Folha de S. Paulo


Por que atletas brasileiros têm medo de criticar os cartolas?

Jogadoras sem as mesmas condições que os homens. Um técnico que não acompanha o desempenho das atletas. Falta de planejamento. Desempenho ruim em quadra. Estes são os pontos centrais apontados pelos técnicos dos principais clubes femininos de basquete do país para boicotar a seleção. A ideia é pressionar a CBB e conseguir melhores condições para a equipe no caminho rumo à Rio-2016.

Para piorar o cenário, o presidente da entidade, Carlos Nunes, é suspeito de irregularidades no uso de verba pública, como mostrou uma série de reportagens do UOL.

E o que dizem as jogadoras, as principais prejudicadas por tudo isso? Publicamente nada.

Nas palavras de um dos líderes do movimento, os treinadores decidiram tomar as rédeas porque as atletas "não têm força para falar".

Como assim não têm força?

Esportistas organizados já ajudaram a derrubar dirigentes que se portavam como ditadores e haviam sido acusados de falcatruas.
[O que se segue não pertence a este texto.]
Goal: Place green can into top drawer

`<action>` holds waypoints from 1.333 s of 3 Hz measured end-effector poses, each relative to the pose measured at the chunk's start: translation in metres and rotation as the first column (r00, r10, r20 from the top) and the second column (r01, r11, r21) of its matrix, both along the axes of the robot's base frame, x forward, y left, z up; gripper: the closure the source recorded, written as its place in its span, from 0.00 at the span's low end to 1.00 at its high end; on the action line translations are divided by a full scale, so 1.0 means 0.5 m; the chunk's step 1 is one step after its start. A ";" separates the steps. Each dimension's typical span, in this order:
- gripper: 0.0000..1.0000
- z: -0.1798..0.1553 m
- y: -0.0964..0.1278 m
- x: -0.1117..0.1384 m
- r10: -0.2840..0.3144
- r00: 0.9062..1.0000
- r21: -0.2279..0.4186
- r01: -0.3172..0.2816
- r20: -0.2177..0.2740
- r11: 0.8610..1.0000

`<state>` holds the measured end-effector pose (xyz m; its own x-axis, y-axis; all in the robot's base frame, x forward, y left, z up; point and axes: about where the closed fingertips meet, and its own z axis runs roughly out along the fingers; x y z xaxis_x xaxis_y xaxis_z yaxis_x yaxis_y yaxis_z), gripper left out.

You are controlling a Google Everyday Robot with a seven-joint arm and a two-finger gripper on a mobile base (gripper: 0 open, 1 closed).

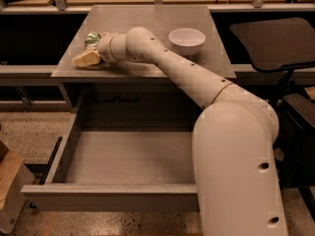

Gustavo Kuerten liderou um boicote à seleção para tirar Nelson Nastás do comando do tênis. Os judocas se uniram para acabar com os desmandos de Joaquim Mamede na CBJ mesmo sendo tirados de campeonatos internacionais como retaliação. Cesar Cielo peitou a CBDA e foi treinar nos EUA apesar das ameaças de corte de patrocínio de quem saísse do Brasil.

No ano passado, jogadores de vôlei usaram as redes sociais, a imprensa e vestiram narizes de palhaço em jogos para protestar contra o então presidente da CBV, Ary Graça Filho, acusado de desvio de dinheiro. A entidade chegou a perder o patrocínio do Banco do Brasil por conta das irregularidades, e a pressão das quadras foi fundamental para dar mais visibilidade ao caso.

Os atletas podem, sim, ter força. Mas nem todos estão dispostos a se arriscar ou podem pagar o preço de bater de frente com a cartolagem.

As jogadoras de basquete não estão sozinhas no silêncio. O tênis brasileiro é novamente alvo de denúncias de má gestão. Desta vez, não houve boicote nem movimentação dos atletas.

Fernando Meligeni, um dos melhores e mais críticos tenistas que o país já teve, esboçou à Folha uma explicação para a apatia geral: "A gente vive a ditadura do dinheiro. Eu pago, ajudo e você cala a boca".

Ele tem razão. O esporte brasileiro nunca teve tanto dinheiro. E para a verba pública chegar aos atletas, ela passa primeiro pelas mãos dos dirigentes. Os pagamentos de patrocínios e convênios com o Ministério do Esporte são feitos às confederações. O montante da Lei Piva é dividido pelo COB (Comitê Olímpico Brasileiro) para as entidades esportivas.

O cartola com o qual você não concorda é o mesmo que assina seu cheque, que te manda para competições, que pode ou não te convocar. E se você não é um Gustavo Kuerten, um Cesar Cielo, famoso e consagrado, se depende daquela verba para continuar a carreira, faz o que?

Críticas muitas vezes são caladas com ameaças de fim de patrocínio, corte da seleção, da bolsa, perda da vaga em torneios internacionais e até na Olimpíada. Por medo, muitos não falam. Outros não se colocam contra os desmandos por serem favorecidos. E assim o ciclo de silêncio continua.